Si la démarche est soutenue par une frange des acteurs socio-politiques, elle est cependant contestée par une autre, estimant que ce n’est pas la constitution qui pose problème dans la gouvernance de la RDC, plutôt c’est l’homme politique.
A ce sujet, au Sud-Kivu dans la ville de Bukavu, les avis sont partagés.
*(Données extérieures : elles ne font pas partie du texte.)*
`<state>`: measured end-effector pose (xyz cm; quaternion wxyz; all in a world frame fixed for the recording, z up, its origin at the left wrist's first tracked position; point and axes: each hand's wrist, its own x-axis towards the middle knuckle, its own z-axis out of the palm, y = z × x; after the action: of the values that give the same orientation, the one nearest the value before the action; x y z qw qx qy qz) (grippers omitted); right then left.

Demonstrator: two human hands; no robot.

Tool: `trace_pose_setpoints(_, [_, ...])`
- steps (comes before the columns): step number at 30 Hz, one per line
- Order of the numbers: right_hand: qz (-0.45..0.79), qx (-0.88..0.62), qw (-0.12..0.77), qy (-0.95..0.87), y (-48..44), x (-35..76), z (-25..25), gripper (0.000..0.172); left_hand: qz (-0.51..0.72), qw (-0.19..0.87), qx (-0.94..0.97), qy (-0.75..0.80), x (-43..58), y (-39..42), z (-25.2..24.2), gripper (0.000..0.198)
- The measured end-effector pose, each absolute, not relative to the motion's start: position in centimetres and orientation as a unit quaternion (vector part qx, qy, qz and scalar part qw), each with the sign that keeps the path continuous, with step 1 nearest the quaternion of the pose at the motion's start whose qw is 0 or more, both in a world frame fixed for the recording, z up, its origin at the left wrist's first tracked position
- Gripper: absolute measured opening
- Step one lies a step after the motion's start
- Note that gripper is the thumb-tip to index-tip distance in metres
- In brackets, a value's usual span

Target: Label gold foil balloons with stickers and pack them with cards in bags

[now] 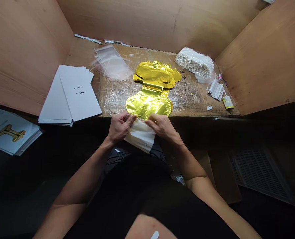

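Left hand | right hand | both grips clamped on white paper end of gold foil balloon | at tabletop front edge

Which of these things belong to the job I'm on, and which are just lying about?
In use: left hand, right hand, white paper packet, gold foil balloon.

Lying about: clear plastic bags, white card stack, wrapped paper bundle, small labelled canister, printed leaflets.
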<state>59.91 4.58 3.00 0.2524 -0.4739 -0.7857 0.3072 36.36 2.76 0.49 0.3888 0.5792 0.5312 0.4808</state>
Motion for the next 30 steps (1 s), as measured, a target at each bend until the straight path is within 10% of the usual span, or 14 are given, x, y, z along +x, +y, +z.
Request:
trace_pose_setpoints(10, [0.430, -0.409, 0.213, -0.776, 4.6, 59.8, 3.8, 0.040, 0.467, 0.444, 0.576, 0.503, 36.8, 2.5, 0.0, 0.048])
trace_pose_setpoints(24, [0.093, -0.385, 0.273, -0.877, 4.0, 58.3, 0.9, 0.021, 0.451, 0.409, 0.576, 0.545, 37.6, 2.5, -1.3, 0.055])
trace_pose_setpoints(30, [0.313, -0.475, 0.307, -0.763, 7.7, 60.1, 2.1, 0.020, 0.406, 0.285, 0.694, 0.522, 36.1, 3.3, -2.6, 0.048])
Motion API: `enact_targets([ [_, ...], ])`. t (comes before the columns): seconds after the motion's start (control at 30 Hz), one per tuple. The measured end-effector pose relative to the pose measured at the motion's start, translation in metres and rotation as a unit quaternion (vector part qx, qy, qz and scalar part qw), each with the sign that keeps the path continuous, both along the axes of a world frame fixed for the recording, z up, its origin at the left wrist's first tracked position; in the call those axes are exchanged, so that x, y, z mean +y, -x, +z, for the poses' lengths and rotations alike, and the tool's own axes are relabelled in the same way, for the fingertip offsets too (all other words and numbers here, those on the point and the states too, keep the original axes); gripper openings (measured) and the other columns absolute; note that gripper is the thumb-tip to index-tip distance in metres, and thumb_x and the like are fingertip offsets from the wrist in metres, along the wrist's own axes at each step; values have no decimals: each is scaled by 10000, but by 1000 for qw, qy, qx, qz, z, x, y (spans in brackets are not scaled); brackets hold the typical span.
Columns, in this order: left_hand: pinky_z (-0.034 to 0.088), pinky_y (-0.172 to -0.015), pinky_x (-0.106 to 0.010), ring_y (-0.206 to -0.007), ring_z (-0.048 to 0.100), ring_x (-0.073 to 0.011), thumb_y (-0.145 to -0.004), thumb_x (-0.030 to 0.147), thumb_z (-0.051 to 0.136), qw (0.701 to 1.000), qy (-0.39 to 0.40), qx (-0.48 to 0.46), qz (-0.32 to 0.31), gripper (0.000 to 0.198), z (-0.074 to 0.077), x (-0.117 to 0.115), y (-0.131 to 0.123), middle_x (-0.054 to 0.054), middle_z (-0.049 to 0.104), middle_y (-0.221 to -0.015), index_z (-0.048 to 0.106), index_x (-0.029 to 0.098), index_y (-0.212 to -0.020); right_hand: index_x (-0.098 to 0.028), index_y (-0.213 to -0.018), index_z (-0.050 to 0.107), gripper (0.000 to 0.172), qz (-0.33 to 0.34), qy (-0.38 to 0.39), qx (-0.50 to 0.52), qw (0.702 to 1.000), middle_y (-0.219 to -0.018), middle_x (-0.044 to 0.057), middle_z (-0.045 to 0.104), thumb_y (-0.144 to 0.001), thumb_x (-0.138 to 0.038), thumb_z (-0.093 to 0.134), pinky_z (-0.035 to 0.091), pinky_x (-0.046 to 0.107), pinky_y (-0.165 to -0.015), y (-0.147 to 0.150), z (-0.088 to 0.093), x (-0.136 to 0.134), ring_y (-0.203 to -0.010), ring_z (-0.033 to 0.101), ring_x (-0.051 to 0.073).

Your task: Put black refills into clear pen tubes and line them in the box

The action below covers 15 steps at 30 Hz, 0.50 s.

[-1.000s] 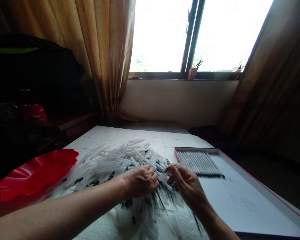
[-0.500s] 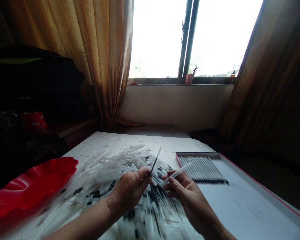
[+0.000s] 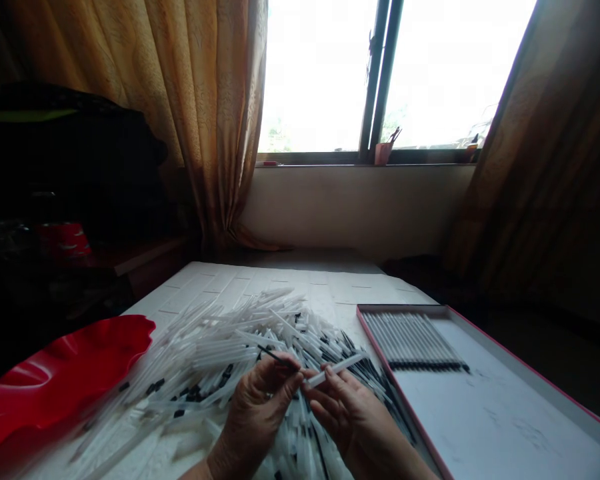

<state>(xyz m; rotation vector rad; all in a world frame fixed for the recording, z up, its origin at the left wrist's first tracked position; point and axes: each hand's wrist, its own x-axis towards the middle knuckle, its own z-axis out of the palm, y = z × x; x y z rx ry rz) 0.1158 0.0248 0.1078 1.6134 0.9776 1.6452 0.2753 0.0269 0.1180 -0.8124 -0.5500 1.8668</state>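
My left hand pinches a thin dark refill between thumb and fingers, its tip pointing up and left. My right hand holds a translucent white pen barrel that slants up to the right. The two hands meet just above the near side of a big heap of white barrels and black-tipped refills spread over the white table cover.
A shallow white box with a pink rim lies to the right, holding a neat row of finished pens at its far end. A red wavy-edged bowl sits at left. Curtains, a window sill and dark furniture stand behind.
My left hand lifted a dark refill out of the heap and brought it down toward the barrel in my right hand. Both hands have drawn nearer to me.
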Motion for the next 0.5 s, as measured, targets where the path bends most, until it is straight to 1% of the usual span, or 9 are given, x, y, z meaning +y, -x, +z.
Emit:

Jean Kamba Kabula, président de la société civile « Union nationale des cadres universitaires congolais pour le développement » (UNCUCD) pense que les dispositions de la constitution ont démontré leurs limites dans l’exercice du pouvoir public et doivent évoluer pour une meilleure adaptation correcte aux enjeux socio-politiques actuels.
Celui-ci parle des articles 217 et 218 alinéa 4 qui selon lui, place le pays devant un danger, d’où la nécessité de cette révision envisagée.
Cependant, le mouvement citoyen BUDC ( Bloc uni pour le développement du Congo) s’interroge sur les motivations valables de cette révision quand bien même les raisons réelles ne sont pas démontrées.
Il faut souligner qu’à chaque fin d’un mandat présidentiel en République démocratique du Congo depuis 2006, les acteurs du pouvoir en place cherchent à tout prix à entreprendre des initiatives voulant le changement de la constitution soit sa révision.
En 2016, la même méthode a été amorcée par le pouvoir précédent, malheureusement cela a conduit à des morts, blessés et arrestations à la suite des manifestations populaires organisées.